**Activity:**
Which lines in the listing below contain the word "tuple"? Copy each one.

# # #

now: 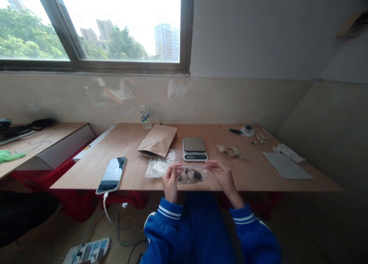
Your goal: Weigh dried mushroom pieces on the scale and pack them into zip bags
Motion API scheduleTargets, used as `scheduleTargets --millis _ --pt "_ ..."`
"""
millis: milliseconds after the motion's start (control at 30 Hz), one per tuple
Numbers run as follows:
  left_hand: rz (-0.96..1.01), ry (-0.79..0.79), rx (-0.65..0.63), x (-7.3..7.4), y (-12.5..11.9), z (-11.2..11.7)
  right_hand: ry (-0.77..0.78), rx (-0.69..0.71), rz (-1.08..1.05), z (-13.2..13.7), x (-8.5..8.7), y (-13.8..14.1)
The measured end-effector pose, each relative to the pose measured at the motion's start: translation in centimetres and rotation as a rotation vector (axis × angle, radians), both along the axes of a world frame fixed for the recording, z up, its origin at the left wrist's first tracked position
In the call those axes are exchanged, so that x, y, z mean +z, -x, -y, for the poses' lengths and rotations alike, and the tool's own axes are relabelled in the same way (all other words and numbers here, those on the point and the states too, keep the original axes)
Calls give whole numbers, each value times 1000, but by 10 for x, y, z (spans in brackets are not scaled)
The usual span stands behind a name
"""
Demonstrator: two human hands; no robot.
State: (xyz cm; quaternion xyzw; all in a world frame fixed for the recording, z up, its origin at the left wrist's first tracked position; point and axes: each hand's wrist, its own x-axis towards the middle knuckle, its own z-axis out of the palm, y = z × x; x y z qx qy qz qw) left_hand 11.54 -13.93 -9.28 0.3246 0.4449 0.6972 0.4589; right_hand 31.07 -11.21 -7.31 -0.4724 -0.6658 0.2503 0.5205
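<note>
A small clear plastic bag (pixel 192 174) with dark and pale lumps inside is held just above the near edge of the wooden table (pixel 253 175). My left hand (pixel 170 181) pinches its left end and my right hand (pixel 222 176) pinches its right end along the top strip. Just behind the bag stands a small digital scale (pixel 194 148) with nothing on its plate. A pile of empty clear bags (pixel 161 165) lies left of the scale, next to a brown paper pouch (pixel 158 140). More pale lumps in a clear bag (pixel 229 151) lie right of the scale.
A phone (pixel 112 174) on a white cable lies at the table's left front. A small bottle (pixel 146 117) stands at the back by the wall. A screwdriver (pixel 231 130), a tape roll (pixel 247 130) and a grey pad (pixel 286 165) lie on the right. A power strip (pixel 89 251) sits on the floor.
</note>
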Motion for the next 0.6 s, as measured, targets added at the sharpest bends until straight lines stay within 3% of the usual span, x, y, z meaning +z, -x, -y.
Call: scheduleTargets --millis 133,233,333,433,500,600 --pt "151 21 12 1 -6 2 163 181 -146 7 6 -3" --pt "187 27 -1 3 -10 3 304 341 -133 19 15 -4" --pt "149 25 -39 8 -11 6 374 339 -134 18 23 -8" --pt "89 17 -106 15 -7 9 273 141 -211 -10 31 -26" --pt "15 10 -123 19 -2 10 200 -85 -238 -42 38 -50" --pt "-91 9 -95 21 7 11 60 -436 50 -85 45 -89"
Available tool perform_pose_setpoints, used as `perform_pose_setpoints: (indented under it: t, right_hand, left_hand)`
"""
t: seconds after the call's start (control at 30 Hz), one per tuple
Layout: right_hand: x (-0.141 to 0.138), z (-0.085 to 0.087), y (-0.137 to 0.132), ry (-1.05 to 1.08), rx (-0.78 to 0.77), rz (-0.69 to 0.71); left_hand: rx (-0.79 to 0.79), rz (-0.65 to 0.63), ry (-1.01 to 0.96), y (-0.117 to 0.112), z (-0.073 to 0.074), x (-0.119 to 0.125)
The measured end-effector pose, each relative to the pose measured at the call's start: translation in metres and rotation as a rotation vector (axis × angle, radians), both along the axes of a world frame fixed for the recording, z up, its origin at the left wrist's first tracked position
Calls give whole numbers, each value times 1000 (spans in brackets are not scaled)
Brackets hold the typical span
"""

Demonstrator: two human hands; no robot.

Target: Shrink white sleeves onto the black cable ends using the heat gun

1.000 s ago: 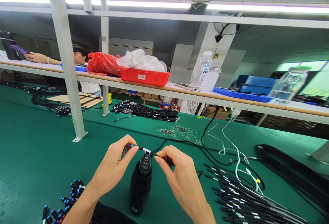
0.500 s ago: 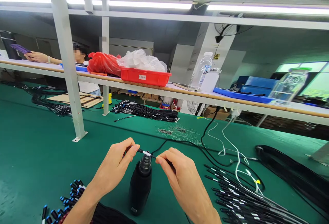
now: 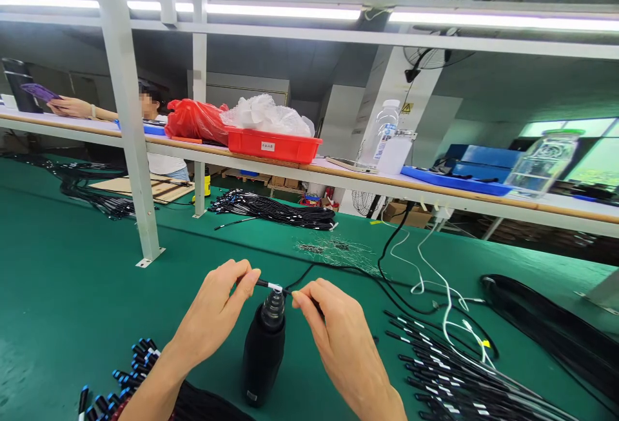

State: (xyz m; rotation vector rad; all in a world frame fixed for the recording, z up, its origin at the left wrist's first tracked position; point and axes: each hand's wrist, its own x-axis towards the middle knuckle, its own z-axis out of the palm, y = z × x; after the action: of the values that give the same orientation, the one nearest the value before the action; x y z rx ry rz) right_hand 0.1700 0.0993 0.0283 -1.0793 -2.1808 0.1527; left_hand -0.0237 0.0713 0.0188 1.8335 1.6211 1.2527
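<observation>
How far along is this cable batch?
Done, apparently: the white-banded cables lying at right. In hand: one white-banded cable, pinched by the left hand and right hand above a black nozzle. Left, probably: the blue-tipped cable ends at lower left.

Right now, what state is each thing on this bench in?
Left hand: pinching the black cable
Right hand: pinching the same cable
Black cable: held across, above the canister
White label: on the cable
Black canister: upright on the green mat
Red crate: on the shelf, holding white plastic wrap
</observation>
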Motion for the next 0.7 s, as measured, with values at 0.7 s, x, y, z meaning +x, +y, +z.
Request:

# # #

**Response:**
millis: milliseconds after the motion's start (control at 30 Hz), one per tuple
t: seconds after the call's start (control at 30 Hz), one per tuple

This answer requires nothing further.